In base alla normativa comunitaria, approvata con il voto contrario dell’Italia, oltre che per gli ecosistemi urbani dovranno essere realizzati interventi anche in altri ambiti, come quelli agricoli, forestali, costieri, marini e fluviali.
La Nature restoration law mira, inoltre, a salvaguardare la biodiversità, a raggiungere la neutralità climatica entro il 2050 e a migliorare la sicurezza alimentare dei cittadini europei. Tutti i paesi comunitari dovranno attenersi rigidamente al nuovo regolamento, rispettando scadenze e raggiungendo diversi obiettivi già entro i prossimi 6 anni.
I dati forniti da ISPRA
In Italia oltre il 28% dei Comuni è obbligato a ripristinare le proprie aree urbane a partire dal 2031. ISPRA informa che si supera il 40% se, oltre ai centri e agli agglomerati urbani, si aggiungono anche i Comuni periurbani pari all’11,6% del totale.
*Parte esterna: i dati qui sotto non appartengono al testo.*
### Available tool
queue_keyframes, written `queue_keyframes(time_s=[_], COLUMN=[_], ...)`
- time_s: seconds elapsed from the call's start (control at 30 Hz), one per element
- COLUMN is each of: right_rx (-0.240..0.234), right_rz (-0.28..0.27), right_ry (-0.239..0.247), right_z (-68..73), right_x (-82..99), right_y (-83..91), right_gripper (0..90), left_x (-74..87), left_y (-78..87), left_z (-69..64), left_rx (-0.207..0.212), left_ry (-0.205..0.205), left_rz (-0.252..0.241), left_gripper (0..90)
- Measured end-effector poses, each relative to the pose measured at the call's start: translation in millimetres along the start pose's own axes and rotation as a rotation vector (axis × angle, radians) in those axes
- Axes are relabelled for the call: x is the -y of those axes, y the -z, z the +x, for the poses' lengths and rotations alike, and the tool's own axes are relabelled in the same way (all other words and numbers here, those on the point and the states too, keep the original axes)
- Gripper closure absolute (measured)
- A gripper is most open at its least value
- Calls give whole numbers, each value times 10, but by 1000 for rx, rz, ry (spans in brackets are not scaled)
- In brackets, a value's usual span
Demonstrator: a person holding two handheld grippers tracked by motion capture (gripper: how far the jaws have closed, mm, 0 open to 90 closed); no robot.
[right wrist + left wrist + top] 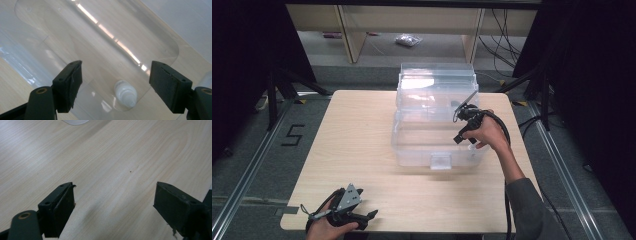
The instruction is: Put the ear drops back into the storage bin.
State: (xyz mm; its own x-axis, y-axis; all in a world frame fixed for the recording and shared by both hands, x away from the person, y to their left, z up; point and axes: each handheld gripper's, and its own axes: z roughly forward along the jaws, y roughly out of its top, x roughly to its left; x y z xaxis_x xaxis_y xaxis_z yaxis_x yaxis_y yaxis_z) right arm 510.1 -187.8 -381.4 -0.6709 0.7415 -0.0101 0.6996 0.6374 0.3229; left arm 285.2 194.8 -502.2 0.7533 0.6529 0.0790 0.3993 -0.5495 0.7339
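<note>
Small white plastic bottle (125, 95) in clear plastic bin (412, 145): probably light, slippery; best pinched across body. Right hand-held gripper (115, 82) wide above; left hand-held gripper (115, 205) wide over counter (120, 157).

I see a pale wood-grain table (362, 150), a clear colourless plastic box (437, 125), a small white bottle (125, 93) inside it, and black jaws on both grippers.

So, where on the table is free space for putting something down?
Bare wood lies left of the clear box, out to the table edge, and in front of it, between the left gripper and the person's right sleeve. The right gripper crowds the box.
</note>
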Motion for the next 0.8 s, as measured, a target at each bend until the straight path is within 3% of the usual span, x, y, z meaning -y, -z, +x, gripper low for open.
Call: queue_keyframes(time_s=[0.23, 0.47, 0.53, 0.57, 0.63, 0.67, 0.77, 0.8], right_rx=[-3, 1, 4, 6, 22, 20, -4, -2], right_rz=[-9, -27, -15, -26, -16, -30, -38, -48], right_ry=[1, 45, 17, 44, 35, 65, 22, 30], right_z=[65, 111, 142, 133, 150, 143, 212, 215], right_x=[5, 11, 17, 19, 25, 26, 43, 49], right_y=[25, 52, 72, 77, 94, 99, 137, 143], right_gripper=[270, 263, 263, 263, 262, 262, 262, 262], left_x=[0, -1, 0, 0, 0, 0, 1, 1], left_y=[-1, 2, 2, 0, 0, 0, -1, 0], left_z=[0, 1, 0, -1, -2, -2, -1, -2], left_rx=[0, -1, -2, -1, -1, -1, -1, -1], left_ry=[1, -1, 0, 1, 0, 0, 2, 1], left_rz=[-1, 0, -2, -1, 0, 0, -1, 0], left_gripper=[164, 163, 164, 164, 164, 164, 164, 164])
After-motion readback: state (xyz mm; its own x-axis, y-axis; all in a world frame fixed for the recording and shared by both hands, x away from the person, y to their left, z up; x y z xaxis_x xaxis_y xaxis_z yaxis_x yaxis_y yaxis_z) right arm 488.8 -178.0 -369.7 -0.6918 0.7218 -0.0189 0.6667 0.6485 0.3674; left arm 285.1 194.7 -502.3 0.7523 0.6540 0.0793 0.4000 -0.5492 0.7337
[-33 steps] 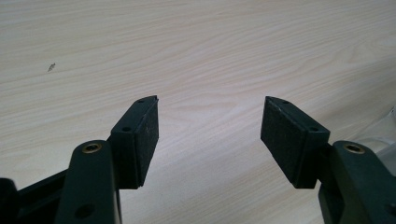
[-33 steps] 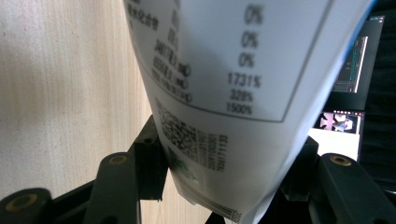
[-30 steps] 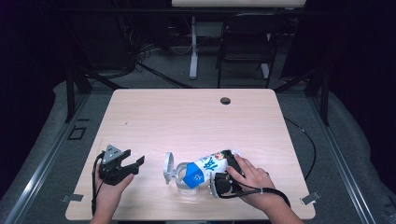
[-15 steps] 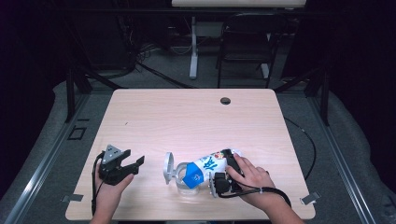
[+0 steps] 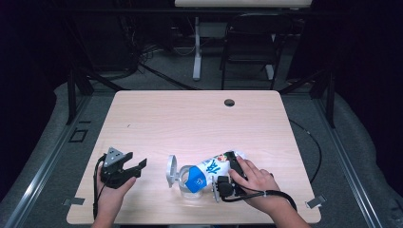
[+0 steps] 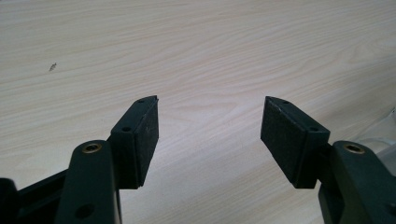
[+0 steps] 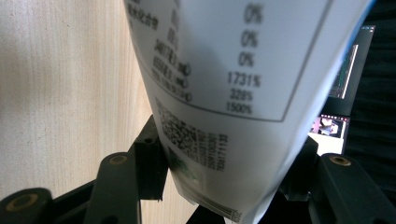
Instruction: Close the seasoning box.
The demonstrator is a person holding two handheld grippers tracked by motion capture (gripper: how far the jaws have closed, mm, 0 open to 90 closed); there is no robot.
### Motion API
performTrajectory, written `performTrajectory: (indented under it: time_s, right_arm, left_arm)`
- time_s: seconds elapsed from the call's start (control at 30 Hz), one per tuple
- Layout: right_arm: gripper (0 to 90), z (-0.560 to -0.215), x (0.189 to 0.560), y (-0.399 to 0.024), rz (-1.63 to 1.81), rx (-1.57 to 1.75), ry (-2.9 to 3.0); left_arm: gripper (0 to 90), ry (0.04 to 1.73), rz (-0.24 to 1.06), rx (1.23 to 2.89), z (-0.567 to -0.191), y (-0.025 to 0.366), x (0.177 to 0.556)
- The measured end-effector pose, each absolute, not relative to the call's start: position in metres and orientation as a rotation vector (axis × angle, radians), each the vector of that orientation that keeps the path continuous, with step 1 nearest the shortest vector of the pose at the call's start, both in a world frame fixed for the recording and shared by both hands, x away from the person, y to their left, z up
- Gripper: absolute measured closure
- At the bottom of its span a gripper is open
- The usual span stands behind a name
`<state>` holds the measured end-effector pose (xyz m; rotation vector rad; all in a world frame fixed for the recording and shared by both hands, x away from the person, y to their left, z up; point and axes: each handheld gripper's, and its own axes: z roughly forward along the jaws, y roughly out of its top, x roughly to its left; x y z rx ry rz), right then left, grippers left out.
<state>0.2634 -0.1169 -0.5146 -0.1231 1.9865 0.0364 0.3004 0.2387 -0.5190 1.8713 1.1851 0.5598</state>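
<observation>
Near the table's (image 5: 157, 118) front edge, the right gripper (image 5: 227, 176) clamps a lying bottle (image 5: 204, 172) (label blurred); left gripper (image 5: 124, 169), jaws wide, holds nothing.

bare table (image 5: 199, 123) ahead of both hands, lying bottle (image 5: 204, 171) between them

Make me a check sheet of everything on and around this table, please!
Surface: pale wooden table, a round hole near its far edge.
Job's things: white and blue bottle lying on its side, printed label facing the right gripper's camera.
Clutter: nothing seen.
Grippers: left gripper open over bare wood, fingers holding nothing; right gripper shut on the bottle.
Cables: a black cable trails from the right gripper.
Surroundings: dark room, a chair behind the table.
</observation>
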Motion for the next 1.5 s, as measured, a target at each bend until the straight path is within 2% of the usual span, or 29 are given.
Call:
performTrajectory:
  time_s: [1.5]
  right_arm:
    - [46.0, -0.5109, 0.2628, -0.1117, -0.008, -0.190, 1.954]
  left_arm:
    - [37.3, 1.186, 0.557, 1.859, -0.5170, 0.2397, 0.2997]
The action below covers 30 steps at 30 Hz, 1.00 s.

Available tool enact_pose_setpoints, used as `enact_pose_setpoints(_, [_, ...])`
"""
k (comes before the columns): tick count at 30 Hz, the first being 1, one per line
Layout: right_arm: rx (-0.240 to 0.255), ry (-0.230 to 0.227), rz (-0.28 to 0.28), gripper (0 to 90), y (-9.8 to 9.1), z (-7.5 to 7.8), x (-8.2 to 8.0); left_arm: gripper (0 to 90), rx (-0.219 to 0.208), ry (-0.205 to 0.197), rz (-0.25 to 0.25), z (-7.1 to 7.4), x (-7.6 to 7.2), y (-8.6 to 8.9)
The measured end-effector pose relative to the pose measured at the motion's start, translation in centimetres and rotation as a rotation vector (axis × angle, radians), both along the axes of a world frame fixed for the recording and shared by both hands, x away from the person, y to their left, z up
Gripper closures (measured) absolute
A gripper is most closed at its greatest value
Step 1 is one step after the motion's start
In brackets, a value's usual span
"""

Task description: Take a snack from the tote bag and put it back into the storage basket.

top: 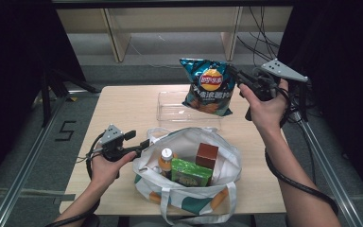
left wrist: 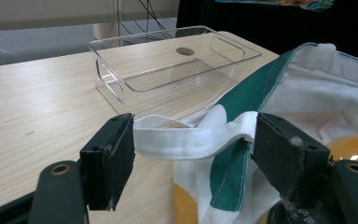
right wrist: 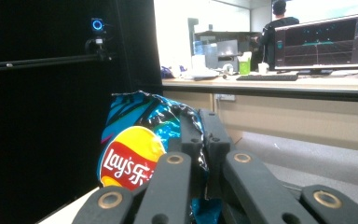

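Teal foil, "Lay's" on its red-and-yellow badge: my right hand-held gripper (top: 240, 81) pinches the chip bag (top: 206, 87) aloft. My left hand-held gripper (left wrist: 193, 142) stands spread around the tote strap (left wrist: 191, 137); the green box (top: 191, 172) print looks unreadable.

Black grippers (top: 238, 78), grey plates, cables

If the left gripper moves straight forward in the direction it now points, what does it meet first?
Probably the white bag strap, which already runs across between its open fingers. Beyond that lies the tote bag's rim, then the clear plastic tray on the table; depth is hard to judge.
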State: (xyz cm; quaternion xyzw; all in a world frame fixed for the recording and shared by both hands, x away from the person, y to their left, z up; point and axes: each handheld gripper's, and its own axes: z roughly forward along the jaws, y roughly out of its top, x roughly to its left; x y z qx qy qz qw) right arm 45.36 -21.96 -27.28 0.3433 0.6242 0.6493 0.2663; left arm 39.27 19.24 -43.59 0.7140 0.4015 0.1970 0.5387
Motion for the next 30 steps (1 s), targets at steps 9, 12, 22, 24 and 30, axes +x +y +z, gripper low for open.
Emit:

Compito del Governo, ora, è redigere il Piano nazionale di ripristino, tenendo conto che, in base alla nuova legge, entrata in vigore il 18 agosto 2024, tutti gli Stati membri dell’Unione europea devono assicurare il rinnovamento di almeno il 20% delle aree degradate terrestri e marine, ed entro il 2050 di tutti gli ecosistemi degradati. Ma non solo. Il regolamento richiede che non ci sia nessuna perdita netta di spazi verdi e di copertura arborea nelle aree urbane fino al 2030 e un costante aumento della loro superficie totale a partire dal 2031.
La frammentazione degli ecosistemi
Le carte dell’Atlante dipingono un quadro che necessita di interventi immediati. Allo stato attuale il 23,3% degli ecosistemi risentono di una frammentazione elevata, mentre quasi un quinto (17,5%) è a frammentazione molto elevata. Nel 74% degli habitat mappati da Carta della Natura, i sistemi ambientali in cui le attività antropiche risultano predominanti, come le coltivazioni e le aree costruite, sono più della metà del territorio nazionale (52%), mentre tra gli ambienti a maggiore naturalità risultano maggioritari gli habitat forestali e prativi (44%).
Tra le sei sezioni tematiche del documento ISPRA, una è dedicata ai cambiamenti climatici. Per il clima è possibile rilevare che il 2023 è stato il secondo anno più caldo della serie dal 1961, e il decimo consecutivo con anomalia positiva rispetto alla norma. Inoltre, le precipitazioni cumulate annuali nel 2023 sono state complessivamente inferiori di circa il 4% rispetto al trentennio di riferimento 1991-2020.
Le aree urbane dei Comuni italiani
Importante anche la sezione legata all’Antroposfera. In merito alle aree urbane, gli esperti di ISPRA ribadiscono che i processi di urbanizzazione sono tra le principali cause dell’aumento di degrado dell’ambiente e della biodiversità.
Oltre all’incremento del grado di frammentazione delle aree naturali. Le aree densamente urbanizzate occupano il 3,6% del territorio nazionale. Centri rurali e aree suburbane superano il 7% mentre le aree rurali occupano circa l’89% del territorio, di cui quasi un quarto con presenza di coperture artificiali diffuse.
Associando a ciascun Comune la classe prevalente, in accordo con i criteri forniti dalla metodologia Eurostat, si ottiene il seguente risultato: il 28,6% dei Comuni italiani è classificato come “grandi centri urbani”, “nuclei urbani densi” o “nuclei urbani semi-densi” e il valore sale al 40,2% dei Comuni se si considerano anche quelli classificati come suburbani o periurbani.